Pire que tout, ils chercheront à monnayer leur mort, pour saper le moral de la nation. Si jeunesse savait ce que lui coûterait de se laisser shooter au poison de l’identité pour seul projet ! Comment peut-on d’ailleurs appeler projet pour une initiative basée sur la trahison à la patrie ?

Comprenne qui voudra

Morte pour rien. Tuée par ceux qui ne donnaient pas cher de sa peau. Voilà l’épitaphe de Mna Guebla. Voilà aussi ce qu’on lui a caché. Voilà ce qu’elle n’a pas vu, avant de se laisser abandonner aux alligators de l’identité. En des circonstances tout aussi regrettables, Georges Pompidou, affecté par le chagrin dans “Textes à tout vent“, s’est laissé consoler par le poème de Paul Eluard que voici :

«Comprenne qui voudra

Moi mon remords ce fut

La malheureuse qui resta

Sur le pavé

La victime raisonnable

À la robe déchirée

Au regard d’enfant perdue

Découronnée défigurée

Celle qui ressemble aux morts

Qui sont morts pour être aimés».

Nous dirons “morts pour avoir été abusés“. Voilà le projet takfiriste dans toute son horreur. Pourquoi ne l’a-t-elle pas vu à temps ? On lui a flanqué une accompagnatrice, dit-on, pour la résigner, en cas d’un retour de lucidité. Pourquoi ne s’est-elle pas ressaisie, au bout d’un deal dont la seule finalité était de lui coûter la vie ? Pourquoi a-t-elle accepté de payer ce prix? 

Khaoula, fille de la République, Mna gavée à mort d’identité  

Sur le campus de La Manouba, la marée noire voulait se répandre. Une jeune fille comme Mna, en l’occurrence Khaoula Rachdi, a arrêté le fléau, empêchant le raz de marée.

Khaoula, comme Mna, est diplômée de l’université et pour elle aussi commençait la bataille. L’incertitude du lendemain, la recherche de l’emploi, une épopée dans la Tunisie d’aujourd’hui.

La différence entre les deux, la voici. Khaoula Rachdi s’est opposée au quidam qui voulait planter l’oripeau takfiriste, black comme la mort, sur le toit de ce temple du savoir. La vertu de la liberté républicaine lui a procuré la force de s’opposer à ce “projet voyou“. Et elle l’a stoppé.

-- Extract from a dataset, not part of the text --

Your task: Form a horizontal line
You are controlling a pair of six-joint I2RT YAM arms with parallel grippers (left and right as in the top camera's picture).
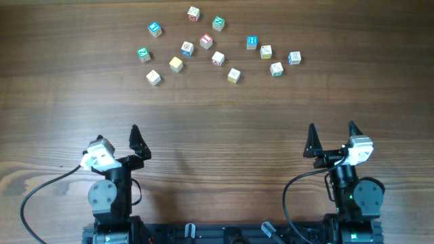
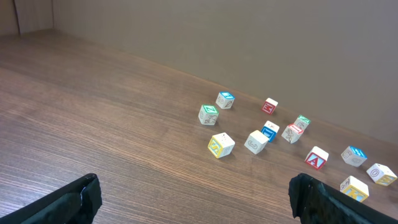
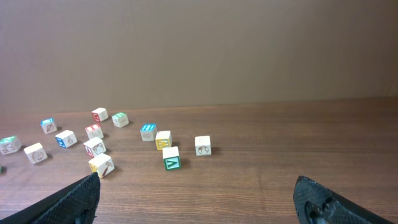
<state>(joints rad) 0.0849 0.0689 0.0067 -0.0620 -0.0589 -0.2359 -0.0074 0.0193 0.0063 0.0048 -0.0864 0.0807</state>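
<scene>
**Arm bodies.** The left arm [image 1: 112,193] and right arm [image 1: 356,196] are built of black housings, each with a round dark grey joint cover near the base.

**Wrist units.** A white, boxy left camera module [image 1: 100,156] and right camera module [image 1: 360,149] sit behind the jaws.

**End effectors.** The left gripper [image 1: 118,139] and right gripper [image 1: 332,135] have black, pointed jaws (matte and rough-textured in the wrist views).

**Cabling.** A thin black left cable [image 1: 27,198] and right cable [image 1: 285,200] each form a loop beside the base.
</scene>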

Mna Guebla a marché dans la combine et s’est laissée aliéner par le projet de l’identité. Il est vrai que dans ce projet, la femme n’est qu’une utilité, un complément et non un être à part entière. La première a empêché l’effondrement de l’institution phare de l’Etat, ce temple de la liberté. L’autre a succombé aux attraits des ténèbres qui veulent obscurcir la vue des jeunes. 

Sous le voile, le scandale

Le timing était bien tenu par les chronométreurs de la mort des filles d’autrui.

Rappelons que l’avant-veille on a vécu le scandale d’une députée qui a défié l’autorité de l’Etat pour faire voyager –ou évader- comme il se raconte- un fiché S17. Cela s’est fait au mépris des règlements de la République. Les réserves émises à son égard, par la justice, du fait d’une probable collusion avec les terroristes, ont été bafouées. On a foulé les principes républicains. On a cherché à mettre l’Etat à terre.

Deux jours plus tard, on a mis dans la tête de Mna Guebla qu’elle doit se faire exploser pour atteindre les corps de sécurité. “Tuer tout ce qui porte uniforme“, piétiner le lustre de l’Etat, épouvanter l’opinion, exaspérer la jeunesse. Et gangrener l’espoir de la jeunesse dans ce pays. Cette même jeunesse qui pourrait se retrouver près du but, si seulement on lui ménageait un temps pour l’action positive.

On sait qu’en changeant la Constitution et la loi électorale, l’Etat retrouverait des ailes et volerait au secours de la jeunesse, en réactivant l’économie et en protégeant les libertés. Mna et les autres veulent détourner l’attention de la jeunesse de ce projet d’avenir. Mna s’est explosée. Sa mort pourra-t-elle dynamiter le projet “d’assainissement“ de la deuxième République ? On ne peut imputer la responsabilité à Mna. On est prêt à lui pardonner, convaincus que nous sommes qu’elle a été abusée.